• _Problem requirements_
The expected output is exactly the lines below, starting at the line with "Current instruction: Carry" and ending at the line with "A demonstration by", both included; no other line belongs in it.

━━ Information ━━

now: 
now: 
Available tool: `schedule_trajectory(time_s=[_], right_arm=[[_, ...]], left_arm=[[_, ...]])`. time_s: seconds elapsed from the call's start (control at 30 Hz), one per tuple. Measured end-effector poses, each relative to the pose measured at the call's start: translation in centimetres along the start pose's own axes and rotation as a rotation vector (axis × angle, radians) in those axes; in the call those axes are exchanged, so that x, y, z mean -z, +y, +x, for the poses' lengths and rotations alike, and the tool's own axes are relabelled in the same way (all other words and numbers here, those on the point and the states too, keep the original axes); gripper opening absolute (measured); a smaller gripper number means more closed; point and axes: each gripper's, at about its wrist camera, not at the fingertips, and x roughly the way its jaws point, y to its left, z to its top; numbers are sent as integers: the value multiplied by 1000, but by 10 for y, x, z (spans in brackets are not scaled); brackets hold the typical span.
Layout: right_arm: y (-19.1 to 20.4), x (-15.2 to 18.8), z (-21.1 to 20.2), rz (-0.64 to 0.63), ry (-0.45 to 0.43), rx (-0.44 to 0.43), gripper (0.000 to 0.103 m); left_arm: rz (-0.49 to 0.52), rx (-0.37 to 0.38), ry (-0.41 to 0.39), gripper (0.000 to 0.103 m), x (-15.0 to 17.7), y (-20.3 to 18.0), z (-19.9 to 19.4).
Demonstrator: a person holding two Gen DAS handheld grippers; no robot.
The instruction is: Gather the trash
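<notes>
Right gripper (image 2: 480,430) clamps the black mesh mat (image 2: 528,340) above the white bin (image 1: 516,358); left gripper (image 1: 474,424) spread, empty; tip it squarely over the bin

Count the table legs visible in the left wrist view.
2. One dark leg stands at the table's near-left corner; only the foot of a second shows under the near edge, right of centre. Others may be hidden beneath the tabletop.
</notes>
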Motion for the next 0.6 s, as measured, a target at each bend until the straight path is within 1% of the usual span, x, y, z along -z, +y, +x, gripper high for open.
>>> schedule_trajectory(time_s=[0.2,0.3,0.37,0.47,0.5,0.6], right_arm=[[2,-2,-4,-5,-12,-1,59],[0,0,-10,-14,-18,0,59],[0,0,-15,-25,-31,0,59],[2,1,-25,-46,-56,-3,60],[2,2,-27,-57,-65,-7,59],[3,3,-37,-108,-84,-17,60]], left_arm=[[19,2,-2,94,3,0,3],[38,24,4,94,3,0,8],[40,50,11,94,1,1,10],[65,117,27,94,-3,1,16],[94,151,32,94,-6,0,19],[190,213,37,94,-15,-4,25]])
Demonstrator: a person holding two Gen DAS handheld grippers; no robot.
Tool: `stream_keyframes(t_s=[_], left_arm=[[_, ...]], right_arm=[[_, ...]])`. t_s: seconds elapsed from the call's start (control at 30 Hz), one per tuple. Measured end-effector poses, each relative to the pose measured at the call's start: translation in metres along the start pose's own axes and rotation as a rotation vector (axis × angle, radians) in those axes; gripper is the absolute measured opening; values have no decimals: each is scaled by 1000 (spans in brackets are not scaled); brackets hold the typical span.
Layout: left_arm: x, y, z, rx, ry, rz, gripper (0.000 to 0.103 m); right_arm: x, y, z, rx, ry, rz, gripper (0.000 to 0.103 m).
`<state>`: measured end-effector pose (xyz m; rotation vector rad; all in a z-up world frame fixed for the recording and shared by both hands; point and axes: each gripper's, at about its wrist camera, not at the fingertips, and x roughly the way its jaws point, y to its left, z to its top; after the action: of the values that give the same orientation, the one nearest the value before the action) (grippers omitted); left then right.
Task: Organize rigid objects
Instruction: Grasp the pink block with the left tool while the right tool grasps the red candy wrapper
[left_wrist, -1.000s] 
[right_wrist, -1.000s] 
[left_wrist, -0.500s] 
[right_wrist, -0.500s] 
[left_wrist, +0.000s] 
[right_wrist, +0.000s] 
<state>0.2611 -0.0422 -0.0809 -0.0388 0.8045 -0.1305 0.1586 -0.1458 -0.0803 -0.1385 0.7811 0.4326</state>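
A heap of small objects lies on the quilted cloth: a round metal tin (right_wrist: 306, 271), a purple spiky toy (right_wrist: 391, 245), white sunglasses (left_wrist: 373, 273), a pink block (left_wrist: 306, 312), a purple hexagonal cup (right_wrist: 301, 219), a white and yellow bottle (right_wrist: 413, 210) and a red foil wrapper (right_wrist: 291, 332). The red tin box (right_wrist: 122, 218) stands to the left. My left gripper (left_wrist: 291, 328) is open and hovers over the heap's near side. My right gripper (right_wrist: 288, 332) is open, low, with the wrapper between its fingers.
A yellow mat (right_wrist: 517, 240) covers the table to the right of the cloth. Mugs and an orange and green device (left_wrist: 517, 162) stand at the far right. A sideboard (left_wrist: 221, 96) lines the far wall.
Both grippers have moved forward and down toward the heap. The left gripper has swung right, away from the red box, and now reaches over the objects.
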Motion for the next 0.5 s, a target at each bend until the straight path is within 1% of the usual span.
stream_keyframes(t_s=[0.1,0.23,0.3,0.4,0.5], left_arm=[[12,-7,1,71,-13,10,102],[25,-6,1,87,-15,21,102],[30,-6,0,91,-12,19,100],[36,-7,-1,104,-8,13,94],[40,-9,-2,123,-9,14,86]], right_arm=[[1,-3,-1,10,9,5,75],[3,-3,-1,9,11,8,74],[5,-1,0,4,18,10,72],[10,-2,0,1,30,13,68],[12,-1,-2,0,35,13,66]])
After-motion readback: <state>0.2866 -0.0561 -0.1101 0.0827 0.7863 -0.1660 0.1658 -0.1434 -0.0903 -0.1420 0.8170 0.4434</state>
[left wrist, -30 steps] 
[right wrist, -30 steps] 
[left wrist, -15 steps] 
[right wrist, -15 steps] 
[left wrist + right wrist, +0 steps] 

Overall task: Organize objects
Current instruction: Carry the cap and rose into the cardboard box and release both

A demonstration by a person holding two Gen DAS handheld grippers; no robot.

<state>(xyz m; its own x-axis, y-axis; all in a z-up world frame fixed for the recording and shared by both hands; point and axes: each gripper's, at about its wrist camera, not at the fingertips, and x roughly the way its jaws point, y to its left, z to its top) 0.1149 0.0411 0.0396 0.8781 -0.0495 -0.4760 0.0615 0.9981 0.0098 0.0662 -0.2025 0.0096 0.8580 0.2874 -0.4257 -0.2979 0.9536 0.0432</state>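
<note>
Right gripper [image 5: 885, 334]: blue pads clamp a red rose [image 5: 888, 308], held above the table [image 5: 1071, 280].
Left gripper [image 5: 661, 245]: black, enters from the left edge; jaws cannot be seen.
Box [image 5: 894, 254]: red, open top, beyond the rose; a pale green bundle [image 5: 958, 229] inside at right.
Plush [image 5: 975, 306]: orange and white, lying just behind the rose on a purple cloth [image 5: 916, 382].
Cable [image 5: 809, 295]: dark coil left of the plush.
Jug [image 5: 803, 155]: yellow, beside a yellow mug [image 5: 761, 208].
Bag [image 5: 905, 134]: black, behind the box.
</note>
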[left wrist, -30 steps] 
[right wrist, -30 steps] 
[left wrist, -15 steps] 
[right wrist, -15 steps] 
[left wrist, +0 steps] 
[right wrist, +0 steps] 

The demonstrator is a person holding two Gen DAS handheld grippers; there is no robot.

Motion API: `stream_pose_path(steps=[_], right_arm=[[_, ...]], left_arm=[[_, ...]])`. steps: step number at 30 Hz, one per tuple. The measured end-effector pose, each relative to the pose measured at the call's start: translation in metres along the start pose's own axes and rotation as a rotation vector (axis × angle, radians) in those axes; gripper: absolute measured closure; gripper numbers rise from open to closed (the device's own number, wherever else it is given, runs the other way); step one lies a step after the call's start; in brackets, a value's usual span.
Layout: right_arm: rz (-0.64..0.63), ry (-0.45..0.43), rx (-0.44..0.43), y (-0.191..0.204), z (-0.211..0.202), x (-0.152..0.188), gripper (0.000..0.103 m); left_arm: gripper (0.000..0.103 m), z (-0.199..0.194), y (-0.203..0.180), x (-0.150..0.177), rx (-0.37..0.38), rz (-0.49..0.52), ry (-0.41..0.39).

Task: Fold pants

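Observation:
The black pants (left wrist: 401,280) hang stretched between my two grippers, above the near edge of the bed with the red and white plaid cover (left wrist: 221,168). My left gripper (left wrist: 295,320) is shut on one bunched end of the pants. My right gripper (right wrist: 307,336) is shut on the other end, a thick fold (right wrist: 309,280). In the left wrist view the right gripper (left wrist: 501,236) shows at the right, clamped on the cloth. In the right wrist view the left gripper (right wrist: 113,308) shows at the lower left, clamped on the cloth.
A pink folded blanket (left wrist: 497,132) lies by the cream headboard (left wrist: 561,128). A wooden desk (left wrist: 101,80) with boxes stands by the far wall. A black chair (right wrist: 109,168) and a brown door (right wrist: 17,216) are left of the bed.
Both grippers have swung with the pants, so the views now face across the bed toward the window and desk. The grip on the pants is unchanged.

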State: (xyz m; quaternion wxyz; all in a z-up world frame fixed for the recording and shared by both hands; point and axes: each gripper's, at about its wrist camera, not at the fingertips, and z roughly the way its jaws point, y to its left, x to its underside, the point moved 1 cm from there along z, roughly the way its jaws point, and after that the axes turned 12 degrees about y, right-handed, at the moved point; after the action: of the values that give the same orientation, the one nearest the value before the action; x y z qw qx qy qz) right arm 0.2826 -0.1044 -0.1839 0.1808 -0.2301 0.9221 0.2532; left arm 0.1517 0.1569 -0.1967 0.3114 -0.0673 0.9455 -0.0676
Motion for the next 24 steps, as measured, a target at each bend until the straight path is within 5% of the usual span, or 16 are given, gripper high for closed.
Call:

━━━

• _Response for this exercise_
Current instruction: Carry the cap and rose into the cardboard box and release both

A demonstration by a person holding two Gen DAS handheld grippers; no robot.

The output is complete.